Water (1 Cup (8 Fl Oz))
Breakfast
114 mg/dL
Usually causes a small spike
Avg. Food Score on Ultrahuman App
Ultrahuman Users got a STABLE response
How to consume Water without glucose spikes
Pair with Protein
Incorporate a small portion of protein with your water intake, such as a handful of almonds or a slice of cheese, to help stabilize blood sugar levels.
Add Healthy Fats
Include a source of healthy fat, like a few slices of avocado or a spoonful of nut butter, which can help slow down the absorption of glucose.
Eat Fiber-Rich Foods
Consume water alongside fiber-rich foods like a small apple, a few carrot sticks, or some berries to help moderate glucose levels.

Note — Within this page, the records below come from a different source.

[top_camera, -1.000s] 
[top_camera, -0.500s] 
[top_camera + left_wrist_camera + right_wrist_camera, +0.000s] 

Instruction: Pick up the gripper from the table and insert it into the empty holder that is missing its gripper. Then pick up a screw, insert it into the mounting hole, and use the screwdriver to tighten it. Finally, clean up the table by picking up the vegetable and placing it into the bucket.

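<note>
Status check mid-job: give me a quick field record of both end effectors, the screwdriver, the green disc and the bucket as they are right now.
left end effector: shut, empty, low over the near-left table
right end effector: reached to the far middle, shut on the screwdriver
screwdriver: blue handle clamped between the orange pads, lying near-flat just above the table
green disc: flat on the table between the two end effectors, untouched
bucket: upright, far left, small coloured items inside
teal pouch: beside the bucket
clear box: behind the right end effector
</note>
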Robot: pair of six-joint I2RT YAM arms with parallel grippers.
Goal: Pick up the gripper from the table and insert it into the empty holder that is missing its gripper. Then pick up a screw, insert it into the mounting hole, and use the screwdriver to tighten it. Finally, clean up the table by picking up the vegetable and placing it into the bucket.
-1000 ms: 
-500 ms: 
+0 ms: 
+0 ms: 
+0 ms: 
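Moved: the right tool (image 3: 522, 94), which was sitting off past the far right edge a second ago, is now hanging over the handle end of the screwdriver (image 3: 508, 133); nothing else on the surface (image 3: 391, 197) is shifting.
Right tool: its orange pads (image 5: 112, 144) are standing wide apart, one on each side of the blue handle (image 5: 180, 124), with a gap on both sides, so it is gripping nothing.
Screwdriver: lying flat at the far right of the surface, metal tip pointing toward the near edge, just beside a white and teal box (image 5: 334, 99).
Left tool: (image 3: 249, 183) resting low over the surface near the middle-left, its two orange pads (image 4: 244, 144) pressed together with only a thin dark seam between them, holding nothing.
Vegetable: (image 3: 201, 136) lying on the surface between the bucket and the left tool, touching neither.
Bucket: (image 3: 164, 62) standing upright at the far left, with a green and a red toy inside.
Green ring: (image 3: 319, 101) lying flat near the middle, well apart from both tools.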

Stay Hydrated Consistently
Drink water regularly throughout the day rather than all at once, which can help maintain a more stable blood sugar level.
Choose Low-Sugar Fruits
If you are consuming water with a snack, opt for low-sugar fruits like strawberries or kiwi to prevent additional glucose spikes.
Practice Controlled Breathing
Engage in breathing exercises, like deep breathing or meditation, around mealtime to help manage stress, which can influence glucose levels.
Monitor Portion Sizes
Be mindful of portion sizes when eating snacks with your water, as larger portions can lead to higher glucose spikes.
Spread Your Water Intake
Instead of drinking a large amount of water at once, spread your intake across the day to help with more consistent glucose levels.
Stay Active
Incorporate light physical activity, like a short walk, after meals to help your body use glucose more effectively.
Keep a Food Diary
Track your meals and snacks to identify any patterns or foods that might cause glucose spikes, allowing you to make informed dietary adjustments.